- **Task description**: Read the data and repeat it in full, exactly.

- **Data section**:
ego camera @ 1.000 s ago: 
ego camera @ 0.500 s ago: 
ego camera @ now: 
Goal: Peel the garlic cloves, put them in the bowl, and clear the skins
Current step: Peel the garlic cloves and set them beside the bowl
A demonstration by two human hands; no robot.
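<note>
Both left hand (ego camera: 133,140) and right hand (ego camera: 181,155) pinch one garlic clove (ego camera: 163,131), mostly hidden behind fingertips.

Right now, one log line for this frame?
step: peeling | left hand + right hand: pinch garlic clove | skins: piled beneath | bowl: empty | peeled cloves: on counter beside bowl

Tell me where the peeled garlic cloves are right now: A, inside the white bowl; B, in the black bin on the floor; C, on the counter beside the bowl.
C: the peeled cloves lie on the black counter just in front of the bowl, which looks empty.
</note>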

- **Reply to the exercise**:
ego camera @ 1.000 s ago: 
ego camera @ 0.500 s ago: 
ego camera @ now: 
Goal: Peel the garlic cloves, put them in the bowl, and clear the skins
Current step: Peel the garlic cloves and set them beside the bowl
A demonstration by two human hands; no robot.
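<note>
Both left hand (ego camera: 133,140) and right hand (ego camera: 181,155) pinch one garlic clove (ego camera: 163,131), mostly hidden behind fingertips.

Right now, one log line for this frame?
step: peeling | left hand + right hand: pinch garlic clove | skins: piled beneath | bowl: empty | peeled cloves: on counter beside bowl

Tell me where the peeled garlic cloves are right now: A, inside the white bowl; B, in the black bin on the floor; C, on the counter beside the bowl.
C: the peeled cloves lie on the black counter just in front of the bowl, which looks empty.
</note>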

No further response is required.